## Task instructions
Copy out the entries below exactly as they stand, but only from the line containing "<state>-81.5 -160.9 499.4" through the line containing "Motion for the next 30".

Saved data entries:
-- Opening Marker --
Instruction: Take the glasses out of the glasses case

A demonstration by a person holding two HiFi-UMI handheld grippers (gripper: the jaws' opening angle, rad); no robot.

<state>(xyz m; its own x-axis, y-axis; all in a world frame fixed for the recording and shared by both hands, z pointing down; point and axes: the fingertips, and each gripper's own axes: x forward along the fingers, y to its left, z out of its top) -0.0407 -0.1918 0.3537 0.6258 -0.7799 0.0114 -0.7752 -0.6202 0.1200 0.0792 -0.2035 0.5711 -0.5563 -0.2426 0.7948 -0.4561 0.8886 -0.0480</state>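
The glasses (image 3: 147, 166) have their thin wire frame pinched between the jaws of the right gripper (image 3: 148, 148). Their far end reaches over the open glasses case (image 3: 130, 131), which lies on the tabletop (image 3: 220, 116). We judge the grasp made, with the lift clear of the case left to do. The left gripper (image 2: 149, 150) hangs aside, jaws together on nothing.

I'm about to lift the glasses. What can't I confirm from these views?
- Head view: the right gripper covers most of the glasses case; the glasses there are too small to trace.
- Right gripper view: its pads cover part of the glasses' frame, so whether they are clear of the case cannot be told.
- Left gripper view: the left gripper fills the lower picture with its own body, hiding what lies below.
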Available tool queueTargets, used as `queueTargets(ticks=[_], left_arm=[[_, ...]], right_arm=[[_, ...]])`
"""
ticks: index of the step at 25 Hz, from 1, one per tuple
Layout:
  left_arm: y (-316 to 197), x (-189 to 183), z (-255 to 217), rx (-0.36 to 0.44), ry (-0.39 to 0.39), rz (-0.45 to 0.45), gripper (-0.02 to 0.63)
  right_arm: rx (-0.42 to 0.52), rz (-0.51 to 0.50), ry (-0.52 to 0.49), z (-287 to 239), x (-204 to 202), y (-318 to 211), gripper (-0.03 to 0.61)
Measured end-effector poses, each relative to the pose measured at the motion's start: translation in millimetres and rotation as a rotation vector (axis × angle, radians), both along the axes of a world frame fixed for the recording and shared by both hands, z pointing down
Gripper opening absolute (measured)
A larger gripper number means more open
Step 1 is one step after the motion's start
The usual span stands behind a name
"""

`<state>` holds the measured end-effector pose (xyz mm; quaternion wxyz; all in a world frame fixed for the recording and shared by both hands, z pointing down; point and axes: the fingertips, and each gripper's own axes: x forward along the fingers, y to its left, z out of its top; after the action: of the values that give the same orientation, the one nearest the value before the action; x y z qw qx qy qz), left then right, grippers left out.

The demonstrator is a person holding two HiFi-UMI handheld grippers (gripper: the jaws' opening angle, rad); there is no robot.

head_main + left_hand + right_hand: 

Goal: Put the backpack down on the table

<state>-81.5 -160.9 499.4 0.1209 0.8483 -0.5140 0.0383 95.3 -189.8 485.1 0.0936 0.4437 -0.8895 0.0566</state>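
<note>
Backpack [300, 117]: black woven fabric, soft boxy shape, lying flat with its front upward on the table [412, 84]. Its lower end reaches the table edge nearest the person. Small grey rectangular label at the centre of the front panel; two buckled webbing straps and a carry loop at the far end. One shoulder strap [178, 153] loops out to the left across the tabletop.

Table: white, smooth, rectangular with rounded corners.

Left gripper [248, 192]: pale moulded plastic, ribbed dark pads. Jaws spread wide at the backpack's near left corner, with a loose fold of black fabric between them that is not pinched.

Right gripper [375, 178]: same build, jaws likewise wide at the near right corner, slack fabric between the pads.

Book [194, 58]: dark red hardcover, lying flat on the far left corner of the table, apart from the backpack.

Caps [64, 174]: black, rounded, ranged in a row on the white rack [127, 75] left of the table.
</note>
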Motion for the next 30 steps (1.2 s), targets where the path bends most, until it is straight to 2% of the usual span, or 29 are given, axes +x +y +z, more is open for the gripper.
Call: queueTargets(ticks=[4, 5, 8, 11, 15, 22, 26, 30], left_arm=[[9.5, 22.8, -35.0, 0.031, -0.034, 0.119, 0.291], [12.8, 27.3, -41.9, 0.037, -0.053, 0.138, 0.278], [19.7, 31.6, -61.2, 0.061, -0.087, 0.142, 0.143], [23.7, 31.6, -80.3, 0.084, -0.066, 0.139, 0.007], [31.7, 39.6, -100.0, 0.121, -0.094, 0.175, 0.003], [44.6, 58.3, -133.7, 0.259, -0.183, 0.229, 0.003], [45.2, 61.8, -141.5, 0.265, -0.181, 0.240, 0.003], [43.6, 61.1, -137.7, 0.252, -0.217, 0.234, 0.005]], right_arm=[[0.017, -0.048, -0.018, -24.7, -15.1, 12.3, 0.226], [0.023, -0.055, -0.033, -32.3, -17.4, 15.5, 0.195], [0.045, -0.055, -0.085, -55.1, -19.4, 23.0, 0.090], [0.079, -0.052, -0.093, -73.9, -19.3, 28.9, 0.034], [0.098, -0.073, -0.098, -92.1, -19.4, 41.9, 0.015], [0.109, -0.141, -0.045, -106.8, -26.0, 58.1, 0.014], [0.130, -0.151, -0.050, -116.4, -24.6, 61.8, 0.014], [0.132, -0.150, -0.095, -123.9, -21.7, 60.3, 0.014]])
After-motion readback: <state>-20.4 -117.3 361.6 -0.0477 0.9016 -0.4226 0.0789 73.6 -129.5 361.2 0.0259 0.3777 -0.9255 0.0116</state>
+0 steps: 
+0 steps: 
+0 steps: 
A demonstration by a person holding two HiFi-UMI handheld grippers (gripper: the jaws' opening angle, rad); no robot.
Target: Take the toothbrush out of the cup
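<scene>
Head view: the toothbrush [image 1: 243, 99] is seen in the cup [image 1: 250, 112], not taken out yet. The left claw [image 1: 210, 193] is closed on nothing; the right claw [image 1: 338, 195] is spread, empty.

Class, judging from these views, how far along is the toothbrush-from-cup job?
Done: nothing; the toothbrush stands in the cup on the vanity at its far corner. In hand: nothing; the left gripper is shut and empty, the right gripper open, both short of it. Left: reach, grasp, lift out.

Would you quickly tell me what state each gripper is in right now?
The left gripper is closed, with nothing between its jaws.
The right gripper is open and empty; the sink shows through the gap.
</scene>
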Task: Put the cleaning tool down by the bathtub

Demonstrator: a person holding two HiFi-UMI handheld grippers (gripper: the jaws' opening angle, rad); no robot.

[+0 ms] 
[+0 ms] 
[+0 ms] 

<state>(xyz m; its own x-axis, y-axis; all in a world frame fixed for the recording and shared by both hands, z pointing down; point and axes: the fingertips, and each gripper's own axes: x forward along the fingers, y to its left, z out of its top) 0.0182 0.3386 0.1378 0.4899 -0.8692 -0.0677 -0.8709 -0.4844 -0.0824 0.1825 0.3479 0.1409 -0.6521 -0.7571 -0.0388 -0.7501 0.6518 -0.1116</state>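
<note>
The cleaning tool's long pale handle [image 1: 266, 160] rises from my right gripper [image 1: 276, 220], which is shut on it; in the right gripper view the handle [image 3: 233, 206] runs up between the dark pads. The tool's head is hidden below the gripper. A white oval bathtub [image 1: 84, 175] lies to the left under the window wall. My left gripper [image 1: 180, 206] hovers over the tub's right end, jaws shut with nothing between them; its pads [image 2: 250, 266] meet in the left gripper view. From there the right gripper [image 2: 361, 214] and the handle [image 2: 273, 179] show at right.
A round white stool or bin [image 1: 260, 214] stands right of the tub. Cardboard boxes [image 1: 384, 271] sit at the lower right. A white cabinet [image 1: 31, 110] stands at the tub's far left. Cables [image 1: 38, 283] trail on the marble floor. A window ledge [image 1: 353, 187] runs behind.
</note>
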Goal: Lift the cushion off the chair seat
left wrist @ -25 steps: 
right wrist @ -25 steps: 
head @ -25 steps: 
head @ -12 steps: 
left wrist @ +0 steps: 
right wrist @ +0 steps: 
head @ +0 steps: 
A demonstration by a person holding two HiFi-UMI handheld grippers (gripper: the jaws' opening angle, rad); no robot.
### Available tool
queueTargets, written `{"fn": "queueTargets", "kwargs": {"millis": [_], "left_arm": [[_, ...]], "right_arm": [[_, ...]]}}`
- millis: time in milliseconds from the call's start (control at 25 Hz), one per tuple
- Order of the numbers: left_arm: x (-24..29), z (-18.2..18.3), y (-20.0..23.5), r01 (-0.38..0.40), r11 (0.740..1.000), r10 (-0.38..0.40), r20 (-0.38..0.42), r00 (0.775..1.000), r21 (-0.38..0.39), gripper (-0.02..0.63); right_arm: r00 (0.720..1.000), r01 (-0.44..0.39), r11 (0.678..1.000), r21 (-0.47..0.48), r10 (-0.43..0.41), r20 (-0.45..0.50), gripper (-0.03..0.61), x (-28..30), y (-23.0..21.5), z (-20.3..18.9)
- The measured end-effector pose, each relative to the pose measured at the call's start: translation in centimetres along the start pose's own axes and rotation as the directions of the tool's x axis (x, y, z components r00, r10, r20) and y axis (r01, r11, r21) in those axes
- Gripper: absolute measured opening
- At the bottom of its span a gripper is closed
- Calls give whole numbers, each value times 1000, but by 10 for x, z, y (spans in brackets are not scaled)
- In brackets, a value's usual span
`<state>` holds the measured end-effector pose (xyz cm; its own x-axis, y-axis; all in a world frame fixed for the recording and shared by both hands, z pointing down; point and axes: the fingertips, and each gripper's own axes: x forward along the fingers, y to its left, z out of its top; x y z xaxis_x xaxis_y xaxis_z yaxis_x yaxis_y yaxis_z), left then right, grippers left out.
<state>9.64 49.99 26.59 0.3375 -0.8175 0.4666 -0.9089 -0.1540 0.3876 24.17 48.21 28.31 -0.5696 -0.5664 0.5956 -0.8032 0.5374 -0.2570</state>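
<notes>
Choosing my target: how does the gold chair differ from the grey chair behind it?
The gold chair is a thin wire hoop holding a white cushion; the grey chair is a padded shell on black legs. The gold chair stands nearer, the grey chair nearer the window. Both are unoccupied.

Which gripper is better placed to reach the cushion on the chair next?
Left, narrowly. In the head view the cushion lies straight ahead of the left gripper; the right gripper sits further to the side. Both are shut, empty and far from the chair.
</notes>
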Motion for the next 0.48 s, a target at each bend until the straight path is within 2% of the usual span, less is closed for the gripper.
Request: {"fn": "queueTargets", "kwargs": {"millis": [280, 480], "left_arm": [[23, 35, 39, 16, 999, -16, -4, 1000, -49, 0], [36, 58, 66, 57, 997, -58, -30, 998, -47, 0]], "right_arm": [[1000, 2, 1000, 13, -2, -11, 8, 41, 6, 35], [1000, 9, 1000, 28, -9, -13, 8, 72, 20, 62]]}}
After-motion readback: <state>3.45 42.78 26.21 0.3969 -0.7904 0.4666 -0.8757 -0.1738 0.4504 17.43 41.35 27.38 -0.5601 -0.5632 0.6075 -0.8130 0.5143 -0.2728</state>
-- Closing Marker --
## Answer to this problem
<state>-81.5 -160.9 499.4 0.1209 0.8483 -0.5140 0.0383 95.3 -189.8 485.1 0.0936 0.4437 -0.8895 0.0566</state>
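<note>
Backpack [300, 117]: black woven fabric, soft boxy shape, lying flat with its front upward on the table [412, 84]. Its lower end reaches the table edge nearest the person. Small grey rectangular label at the centre of the front panel; two buckled webbing straps and a carry loop at the far end. One shoulder strap [178, 153] loops out to the left across the tabletop.

Table: white, smooth, rectangular with rounded corners.

Left gripper [248, 192]: pale moulded plastic, ribbed dark pads. Jaws spread wide at the backpack's near left corner, with a loose fold of black fabric between them that is not pinched.

Right gripper [375, 178]: same build, jaws likewise wide at the near right corner, slack fabric between the pads.

Book [194, 58]: dark red hardcover, lying flat on the far left corner of the table, apart from the backpack.

Caps [64, 174]: black, rounded, ranged in a row on the white rack [127, 75] left of the table.
</note>
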Motion for the next 30 steps (1.2 s), targets where the path bends most, until it is straight to 2% of the usual span, or 29 are given, axes +x +y +z, more is open for the gripper.

The output is done.